[Aim of the task]
Nothing but the lines from the start of the records through the line that contains "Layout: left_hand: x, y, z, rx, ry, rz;" is to be copied, and each is to be copied exactly.

[Given data]
+++
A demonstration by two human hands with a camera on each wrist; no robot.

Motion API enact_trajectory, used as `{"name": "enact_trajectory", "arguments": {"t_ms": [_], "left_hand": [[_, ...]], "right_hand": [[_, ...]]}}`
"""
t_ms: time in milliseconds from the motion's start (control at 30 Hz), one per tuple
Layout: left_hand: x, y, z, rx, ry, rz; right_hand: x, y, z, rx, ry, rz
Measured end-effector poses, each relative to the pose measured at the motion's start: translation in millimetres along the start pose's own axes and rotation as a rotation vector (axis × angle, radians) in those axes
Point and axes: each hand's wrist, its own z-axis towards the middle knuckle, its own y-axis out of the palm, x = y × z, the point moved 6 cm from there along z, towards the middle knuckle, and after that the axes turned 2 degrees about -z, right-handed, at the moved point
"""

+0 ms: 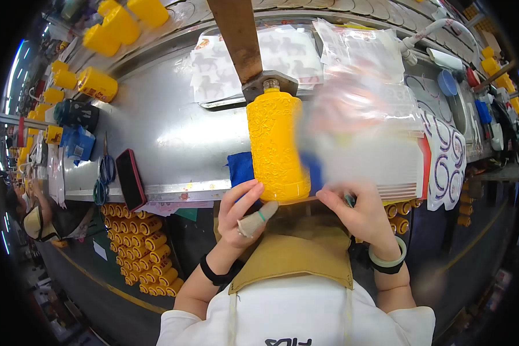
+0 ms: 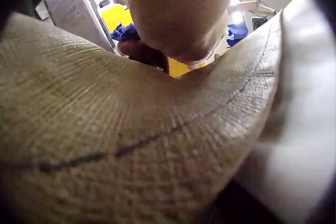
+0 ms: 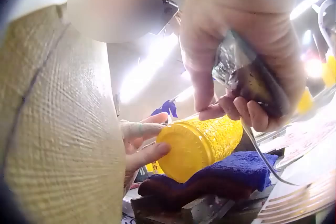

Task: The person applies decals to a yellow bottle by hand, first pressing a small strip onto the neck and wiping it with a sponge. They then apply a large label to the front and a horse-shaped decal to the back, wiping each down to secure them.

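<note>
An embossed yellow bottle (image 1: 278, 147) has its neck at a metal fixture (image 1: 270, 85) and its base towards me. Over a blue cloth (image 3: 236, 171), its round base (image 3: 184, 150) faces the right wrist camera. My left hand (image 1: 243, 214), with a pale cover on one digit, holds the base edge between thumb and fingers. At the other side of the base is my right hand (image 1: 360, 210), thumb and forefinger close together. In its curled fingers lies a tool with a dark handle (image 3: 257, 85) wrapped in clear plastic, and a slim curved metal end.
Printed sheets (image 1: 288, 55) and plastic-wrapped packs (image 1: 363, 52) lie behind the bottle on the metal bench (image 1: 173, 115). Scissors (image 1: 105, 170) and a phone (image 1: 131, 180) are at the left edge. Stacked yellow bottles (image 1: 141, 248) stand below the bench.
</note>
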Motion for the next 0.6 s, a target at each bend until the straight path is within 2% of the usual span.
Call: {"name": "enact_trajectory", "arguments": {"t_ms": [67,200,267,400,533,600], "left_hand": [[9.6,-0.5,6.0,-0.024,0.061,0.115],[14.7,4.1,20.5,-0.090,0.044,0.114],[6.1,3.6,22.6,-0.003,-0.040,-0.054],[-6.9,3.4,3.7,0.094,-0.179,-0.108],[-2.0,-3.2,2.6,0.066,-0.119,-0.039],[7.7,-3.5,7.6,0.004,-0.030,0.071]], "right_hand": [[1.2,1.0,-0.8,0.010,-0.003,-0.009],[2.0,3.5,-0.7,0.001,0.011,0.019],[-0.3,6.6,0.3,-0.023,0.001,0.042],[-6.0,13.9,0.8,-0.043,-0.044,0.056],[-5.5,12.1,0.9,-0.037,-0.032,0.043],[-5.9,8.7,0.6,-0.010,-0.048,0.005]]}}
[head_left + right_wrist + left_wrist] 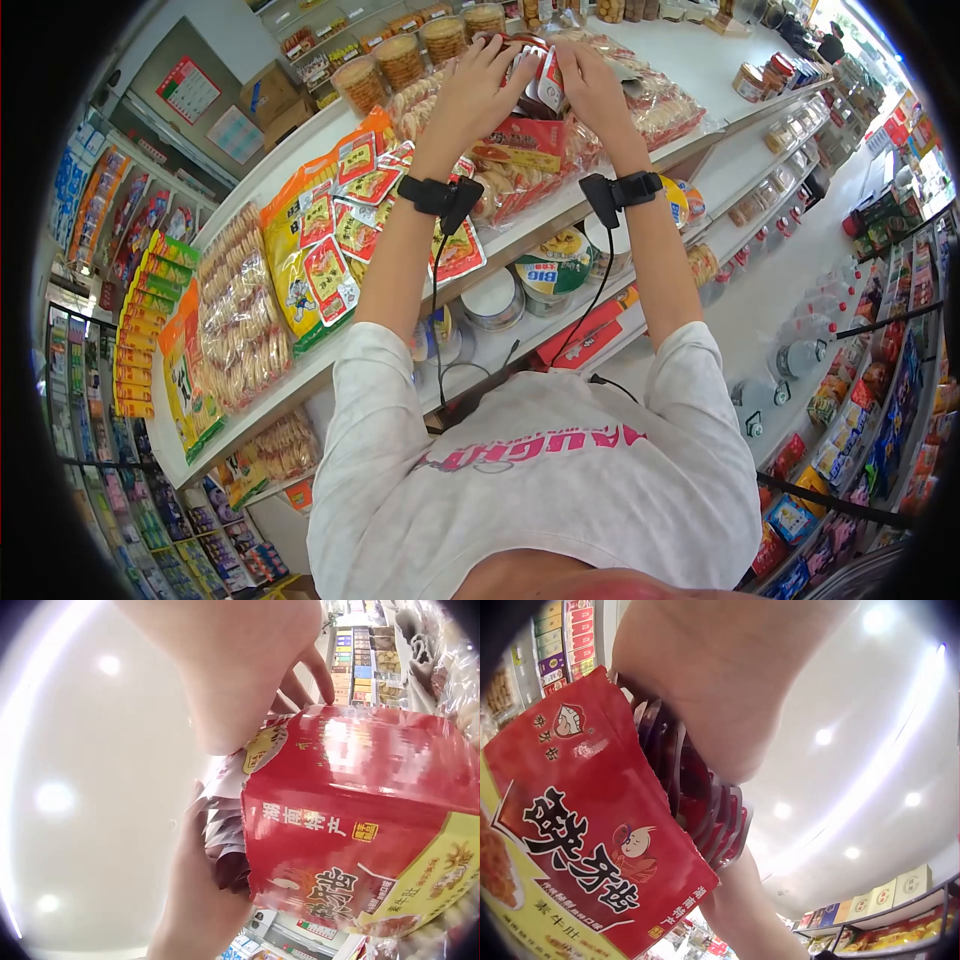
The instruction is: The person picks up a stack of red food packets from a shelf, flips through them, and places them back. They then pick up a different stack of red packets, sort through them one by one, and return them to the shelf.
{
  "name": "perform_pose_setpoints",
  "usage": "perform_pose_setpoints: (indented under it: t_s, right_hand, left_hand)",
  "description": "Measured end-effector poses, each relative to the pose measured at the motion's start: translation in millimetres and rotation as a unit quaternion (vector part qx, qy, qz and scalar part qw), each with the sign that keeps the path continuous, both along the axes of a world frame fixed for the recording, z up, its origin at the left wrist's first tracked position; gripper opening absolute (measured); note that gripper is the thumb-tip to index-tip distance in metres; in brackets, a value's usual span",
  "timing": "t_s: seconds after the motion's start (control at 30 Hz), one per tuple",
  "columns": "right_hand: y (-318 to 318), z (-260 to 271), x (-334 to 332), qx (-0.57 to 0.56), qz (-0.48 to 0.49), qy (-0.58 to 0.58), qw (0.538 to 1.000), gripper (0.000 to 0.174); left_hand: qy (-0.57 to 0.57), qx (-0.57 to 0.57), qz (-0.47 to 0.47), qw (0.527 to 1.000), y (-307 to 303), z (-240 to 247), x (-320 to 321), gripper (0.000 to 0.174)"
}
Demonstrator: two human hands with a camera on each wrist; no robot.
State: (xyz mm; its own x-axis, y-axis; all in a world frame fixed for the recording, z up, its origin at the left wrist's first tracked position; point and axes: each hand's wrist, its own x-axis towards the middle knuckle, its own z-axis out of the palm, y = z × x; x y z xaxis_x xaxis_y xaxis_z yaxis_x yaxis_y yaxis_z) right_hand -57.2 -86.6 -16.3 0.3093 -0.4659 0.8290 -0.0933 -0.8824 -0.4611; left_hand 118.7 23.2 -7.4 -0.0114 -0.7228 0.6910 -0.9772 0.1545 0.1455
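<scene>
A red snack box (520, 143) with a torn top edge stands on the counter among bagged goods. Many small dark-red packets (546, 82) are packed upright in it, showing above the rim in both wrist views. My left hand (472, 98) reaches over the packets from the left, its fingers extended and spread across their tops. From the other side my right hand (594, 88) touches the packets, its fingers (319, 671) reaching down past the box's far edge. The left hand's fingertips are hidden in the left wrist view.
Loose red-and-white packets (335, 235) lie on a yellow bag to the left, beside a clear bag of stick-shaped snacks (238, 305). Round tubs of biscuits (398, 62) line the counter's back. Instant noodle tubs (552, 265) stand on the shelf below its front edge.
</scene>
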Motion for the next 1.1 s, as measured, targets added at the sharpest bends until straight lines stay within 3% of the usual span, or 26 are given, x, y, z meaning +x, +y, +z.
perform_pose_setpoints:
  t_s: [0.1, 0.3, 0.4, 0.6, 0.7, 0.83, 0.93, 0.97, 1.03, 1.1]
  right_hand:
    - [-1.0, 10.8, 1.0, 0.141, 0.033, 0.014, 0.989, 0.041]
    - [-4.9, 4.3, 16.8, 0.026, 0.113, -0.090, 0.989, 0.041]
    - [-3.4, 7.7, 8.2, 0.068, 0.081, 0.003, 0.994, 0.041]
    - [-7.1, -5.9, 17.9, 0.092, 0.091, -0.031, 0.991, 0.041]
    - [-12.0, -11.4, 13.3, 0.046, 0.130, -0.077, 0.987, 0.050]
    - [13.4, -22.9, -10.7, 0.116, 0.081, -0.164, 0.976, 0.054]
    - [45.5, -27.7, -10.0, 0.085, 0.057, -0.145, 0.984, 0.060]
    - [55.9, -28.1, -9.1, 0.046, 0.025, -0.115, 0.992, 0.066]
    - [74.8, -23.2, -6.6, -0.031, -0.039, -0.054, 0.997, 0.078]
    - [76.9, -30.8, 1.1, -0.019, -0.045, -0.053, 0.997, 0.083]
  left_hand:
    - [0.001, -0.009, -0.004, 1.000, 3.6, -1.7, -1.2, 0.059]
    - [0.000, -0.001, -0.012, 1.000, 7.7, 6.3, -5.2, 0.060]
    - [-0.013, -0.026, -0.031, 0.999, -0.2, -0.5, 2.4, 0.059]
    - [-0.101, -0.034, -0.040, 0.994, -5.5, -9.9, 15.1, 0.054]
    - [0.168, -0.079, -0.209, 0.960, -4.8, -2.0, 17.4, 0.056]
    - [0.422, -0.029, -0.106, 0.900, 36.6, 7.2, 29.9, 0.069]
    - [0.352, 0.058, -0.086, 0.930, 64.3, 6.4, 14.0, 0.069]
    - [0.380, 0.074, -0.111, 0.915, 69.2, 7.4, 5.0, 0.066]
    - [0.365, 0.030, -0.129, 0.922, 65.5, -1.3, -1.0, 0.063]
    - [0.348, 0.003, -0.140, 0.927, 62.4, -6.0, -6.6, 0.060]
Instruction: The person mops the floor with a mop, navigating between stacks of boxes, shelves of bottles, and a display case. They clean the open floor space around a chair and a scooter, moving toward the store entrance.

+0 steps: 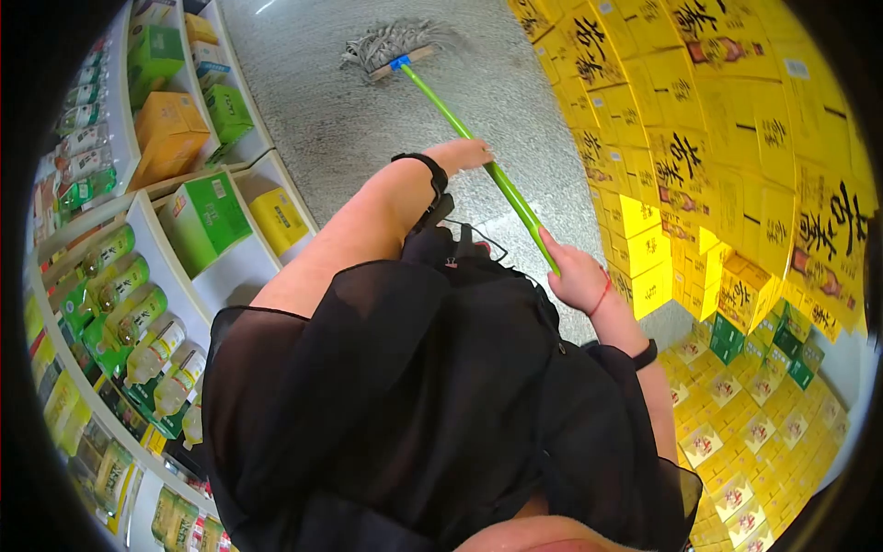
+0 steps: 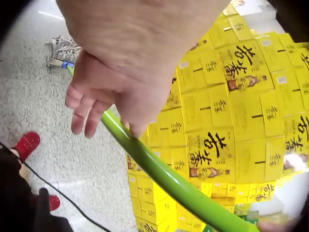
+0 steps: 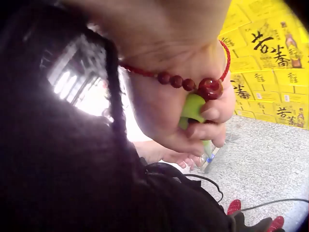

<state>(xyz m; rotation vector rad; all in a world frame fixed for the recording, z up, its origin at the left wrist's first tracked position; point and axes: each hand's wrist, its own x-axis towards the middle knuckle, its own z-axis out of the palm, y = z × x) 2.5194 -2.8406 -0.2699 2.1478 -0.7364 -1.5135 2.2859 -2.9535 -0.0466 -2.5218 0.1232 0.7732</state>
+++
[Reply to the task]
A demonstration by two human hands with a camera on each wrist; no robot.

Motion API enact_trajectory, used as `{"name": "enact_trajectory", "arguments": {"t_ms": [_], "left_hand": [[_, ...]], "right_hand": [[_, ...]]}}`
"""
t_ms: time in milliseconds from the motion's start (control at 30 Hz), one per tuple
Layout: left_hand: x, y, z, rx, ry, rz; right_hand: x, y, z, rx, ry, rz

Nothing else is part of this exercise.